Le Congrès a d’ores et déjà validé le concept proposé par la NSF, en l’encourageant à financer au moins un cluster dès cette année, et ce en dépit d’un budget alloué bien inférieur à la requête émise par l’agence fédérale plus tôt dans l’année. Les sénateurs de tous bords suivent de près cette ouverture des subventions et militent pour qu’au moins 20 % de son budget soit fléché vers des régions éligibles au programme EPSCoR (Established Program to Stimulate Competitive Research), qui finance les États et les territoires qui, historiquement, ont reçu une faible part des fonds de l’agence. Actuellement, environ 10 % du budget de la NSF est orienté vers les jurdictions EPSCoR.
Trente-neuf sénateurs ont approuvé l’exigence minimale de 20 %, dont les principaux responsables des crédits de la NSF au Sénat, tous représentants des États EPSCoR.
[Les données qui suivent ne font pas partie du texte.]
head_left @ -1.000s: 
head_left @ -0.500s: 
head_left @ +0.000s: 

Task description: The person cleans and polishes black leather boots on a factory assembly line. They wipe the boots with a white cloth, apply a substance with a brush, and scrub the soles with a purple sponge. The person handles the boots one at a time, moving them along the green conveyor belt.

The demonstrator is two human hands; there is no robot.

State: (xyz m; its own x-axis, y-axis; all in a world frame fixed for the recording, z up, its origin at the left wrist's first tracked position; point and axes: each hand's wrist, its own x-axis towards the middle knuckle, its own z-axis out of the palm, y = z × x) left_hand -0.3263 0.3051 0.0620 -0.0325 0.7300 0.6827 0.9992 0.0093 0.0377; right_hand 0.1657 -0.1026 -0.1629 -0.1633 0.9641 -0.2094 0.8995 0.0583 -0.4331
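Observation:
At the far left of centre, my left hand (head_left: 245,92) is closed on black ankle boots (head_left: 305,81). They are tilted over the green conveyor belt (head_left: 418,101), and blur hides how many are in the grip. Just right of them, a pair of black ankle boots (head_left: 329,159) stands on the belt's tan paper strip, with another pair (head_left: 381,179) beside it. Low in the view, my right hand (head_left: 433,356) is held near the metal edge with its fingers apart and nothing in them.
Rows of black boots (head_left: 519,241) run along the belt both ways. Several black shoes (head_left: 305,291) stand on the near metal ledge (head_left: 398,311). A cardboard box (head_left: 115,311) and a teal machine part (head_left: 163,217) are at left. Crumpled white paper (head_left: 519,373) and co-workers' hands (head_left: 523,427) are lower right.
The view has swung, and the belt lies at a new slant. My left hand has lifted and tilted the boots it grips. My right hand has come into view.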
Le sujet devrait être abordé lors des discussions du comité de conférence au Congrès qui négocie actuellement un compromis entre deux versions d’un projet de loi sur la compétitivité votées par les deux chambres du Congrès.
Accompagner un développement par étapes
Le programme est fondé sur un modèle en cinq phases de la formation des écosystèmes d’innovation. Une phase de développement du concept pouvant durer jusqu’à deux ans est suivie d’une phase naissante impliquant la création de partenariats sur deux ans. Le cluster entre ensuite dans une phase émergente de trois ans au cours de laquelle il est appelé à développer ses capacités en matière de technologie et de développement de main-d’œuvre et commencer à attirer un financement externe conséquent.
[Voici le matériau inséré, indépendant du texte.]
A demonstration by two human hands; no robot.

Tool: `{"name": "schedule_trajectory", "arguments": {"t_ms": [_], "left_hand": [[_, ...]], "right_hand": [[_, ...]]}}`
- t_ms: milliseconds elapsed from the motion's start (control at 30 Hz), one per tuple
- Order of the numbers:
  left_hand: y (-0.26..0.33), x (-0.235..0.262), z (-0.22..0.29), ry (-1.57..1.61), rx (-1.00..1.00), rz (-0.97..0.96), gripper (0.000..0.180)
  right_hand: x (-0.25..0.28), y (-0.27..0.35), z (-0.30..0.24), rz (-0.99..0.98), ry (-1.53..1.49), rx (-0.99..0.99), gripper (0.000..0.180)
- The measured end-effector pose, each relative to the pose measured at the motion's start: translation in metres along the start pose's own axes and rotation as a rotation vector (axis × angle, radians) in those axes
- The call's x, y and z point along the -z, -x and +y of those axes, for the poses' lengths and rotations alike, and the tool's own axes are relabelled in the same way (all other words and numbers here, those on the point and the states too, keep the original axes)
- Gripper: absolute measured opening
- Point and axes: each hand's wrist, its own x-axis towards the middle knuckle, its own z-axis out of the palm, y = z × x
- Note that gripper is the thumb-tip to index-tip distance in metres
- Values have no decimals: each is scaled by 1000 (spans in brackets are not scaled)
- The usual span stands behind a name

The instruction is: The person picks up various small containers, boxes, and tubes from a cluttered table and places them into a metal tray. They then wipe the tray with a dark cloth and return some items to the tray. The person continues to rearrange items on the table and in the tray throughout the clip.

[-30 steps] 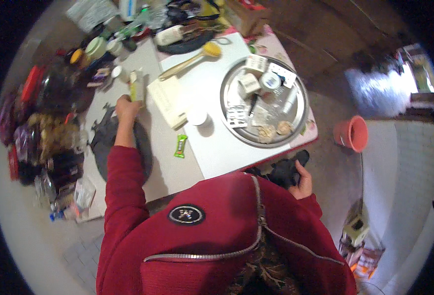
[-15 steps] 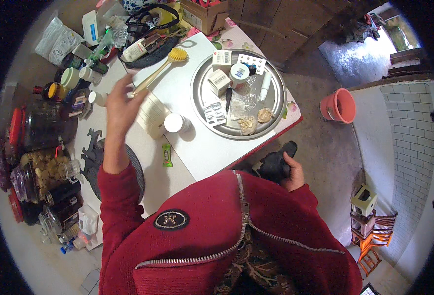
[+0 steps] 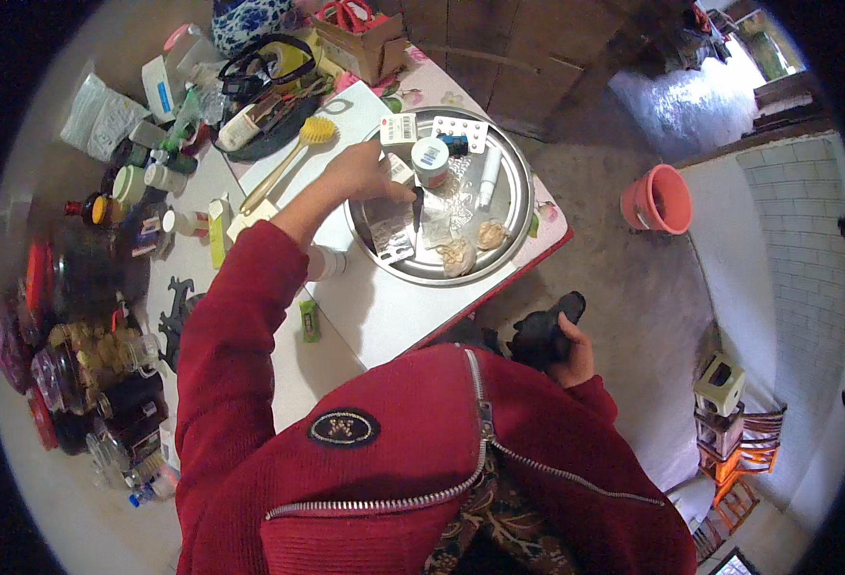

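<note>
My left hand [image 3: 363, 174] reaches over the round metal tray [image 3: 358, 222]. Its thumb and fingers are apart, on either side of a small white box [image 3: 399, 170]; I cannot see them close on it. Beside the thumb lies a slim black pen-like thing [image 3: 418, 209]. A white-lidded jar [image 3: 431, 161], blister packs [image 3: 461, 132], a white tube [image 3: 489, 177] and pale, dried-looking lumps [image 3: 458, 257] share the tray. Off the table's right edge, my right hand [image 3: 574, 355] is closed on a black object [image 3: 540, 333] of unclear kind.
A yellow-headed brush [image 3: 315, 131] lies left of the tray. White bottles [image 3: 185, 222], a yellow-green box [image 3: 219, 232] and a green packet [image 3: 309, 321] are on the table. Jars [image 3: 78, 249] crowd the left side. A pink bucket [image 3: 656, 199] stands on the floor at right.
My left hand has moved right, from beside the white bottle to over the tray. The yellow-green box it was near now shows. My right hand keeps its hold.
</note>
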Motion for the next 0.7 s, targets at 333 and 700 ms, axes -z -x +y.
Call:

Puis, au cours d’une phase de croissance de cinq ans, l’écosystème soutenu par le moteur est censé devenir un leader national dans son domaine d’intérêt avant d’atteindre une phase finale de maturité, au cours de laquelle il doit se maintenir sans le financement du moteur. Les candidats à une bourse de type 2 doivent démontrer que leur région se trouve dans la phase naissante ou émergente.
En Europe, une méthode similaire inscrite dans la durée
Depuis 2014, le programme Regional Innovation Scheme (RIS) de l’Institut européen d’innovation et de technologie (EIT), un organe de l’Union européenne, vise à aider davantage de parties prenantes à travers l’Europe à tirer profit des travaux de l’EIT et à participer à ses activités. Il a pour but d’accroître la capacité d’innovation dans les régions d’Europe qui ne collaborent pas encore avec l’EIT et ses communautés de l’innovation. Il attire entreprises, universités, laboratoires de recherche et organisations de parties prenantes dans la plus grande communauté de l’innovation d’Europe. Il existe à ce jour 90 hubs gérés par l’EIT. Le programme RIS est orienté en priorité en direction des pays d’Europe centrale et orientale, qui reçoivent des financements pour la R&I bien plus faibles que les pays d’Europe de l’Ouest. A titre d’exemple, ils n’ont reçu que 5% des 80 milliards d’euros du programme de financement de la recherche Horizon 2020. De la même manière qu’outre-Atlantique, une législation devrait être prochainement adoptée qui exigera que 15% des 3 milliards d’euros de budget de l’EIT bénéficie aux régions du programme RIS.
Plus récemment, la Commission européenne a présenté les 63 régions, sept villes et quatre États membres sélectionnés dans le cadre du projet pilote de partenariats pour l’innovation régionale (Partnerships for Regional Innovation). Selon Mariya Gabriel, Commissaire européenne à l’Innovation, la Recherche, la Culture, l’Education et la Jeunesse, ce programme doit répondre à deux types de fragmentations au sein des écosystèmes d’innovation européens : “la fragmentation des instruments et des politiques de financements dans les territoires, et le manque de connection entre les acteurs de l’innovation régionale ». Ce programme, coordonné par le Joint Research Center de l’Union, doit permettre d’améliorer la coordination des politiques d’innovation régionales, nationales et européennes afin de mettre en œuvre les transitions verte et numérique de l’Europe et de réduire la fracture de l’innovation dans l’UE.
Rédacteur : Julian Muller, Chargé de mission scientifique, Washington D.C.